There are no women. I look around, surprised. There are no women. Haibao is watching me, smiling a little.
"In New York, do you have places like this?"
"I don't know," I say, "I don't know what this place is."
"Jiaqiu," he says.
I don't understand. In Chinese, one word can have many different meanings, 'jia' can mean 'family' or 'home' or it can mean 'beautiful' or 'welcome."Qiu' can mean 'prisoner' or 'ball'. I try sorting through meanings and nothing makes sense. Mandarin is a hell of a language in a lot of ways.
"Which 'jia'?" I ask and he sketches the character on his hand.
"Jiagong de jia," he explains, which doesn't translate into English. 'Jiagong' means to be caught in a surprise attack by one's enemies and closed in, almost squished between.
"The jia of jiazi?" I ask. 'Jiazi' means clothespin, which in Chinese is called a 'press-pin'.
"Dui," he says. Right.
"Janqiu de qiu?" I ask. 'Qiu' meaning 'ball' as in basketball? 'Press-ball' or 'Squeeze-ball'? What the hell is 'Squeeze-ball'?
He nods.
"I don't think we have that," I say.
"You'll like it," he assures me.
I am not so certain.
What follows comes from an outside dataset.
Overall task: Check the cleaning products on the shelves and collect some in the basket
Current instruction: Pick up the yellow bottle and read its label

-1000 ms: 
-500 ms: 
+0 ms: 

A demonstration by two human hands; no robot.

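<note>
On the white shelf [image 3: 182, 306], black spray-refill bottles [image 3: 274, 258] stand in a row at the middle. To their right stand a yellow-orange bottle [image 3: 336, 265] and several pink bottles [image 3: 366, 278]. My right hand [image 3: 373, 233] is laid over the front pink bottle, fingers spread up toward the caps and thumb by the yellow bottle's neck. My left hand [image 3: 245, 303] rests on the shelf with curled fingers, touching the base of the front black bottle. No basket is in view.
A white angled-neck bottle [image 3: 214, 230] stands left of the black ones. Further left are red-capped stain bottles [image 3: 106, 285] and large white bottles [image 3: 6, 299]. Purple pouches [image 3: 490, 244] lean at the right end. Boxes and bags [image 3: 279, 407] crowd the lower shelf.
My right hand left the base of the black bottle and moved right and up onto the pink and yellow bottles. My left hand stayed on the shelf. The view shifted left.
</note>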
But Haibao brightens up, he actually looks at Liu Wen when Liu Wen hands him a tiny glass containing mao-tai.
"Let's play," Liu Wen says.
We find a table with only three men around it. They don't glance up. The tabletop is featureless, a golden glow illuminating our faces like heat from a fire. Liu Wen picks up a contact and grins at me with gold teeth before jacking in. The three men shift slightly as if someone had stepped up beside them. Liu Wen seems engrossed in the glow. Haibao jacks in and the four-Liu Wen included-absently shift again.
I study the glow for clues.
Whatever is happening, it's not visible. I jack in.
The table is still there, but I have an overlay, I am in a circle with five others. It's a little like contact when making a call, that instant before sound cuts in; I don't see them but they are there. I try to see them and I can-five men around a glowing table-but then I almost lose the sense of contact.
I am a boundary, I am part of the golden glow. And there are balls in the glow; a golden ball (almost invisible), two silver balls, a black lacquer ball and a red lacquer ball. I find the red lacquer ball attractive. I reach out to touch it, it is not so different from working power tools, and it gently squiggles away from my touch.
I sense a slight hiss of disgust from my right, and I am shocked into actually seeing the man. He is tall, dressed in a high-collared cutaway coat and he has hair that brushes his collar (hair almost as long as mine, is he huaqiao?) He is staring into the table, oblivious to me.
Liu Wen stirs, "It is his first time," he says.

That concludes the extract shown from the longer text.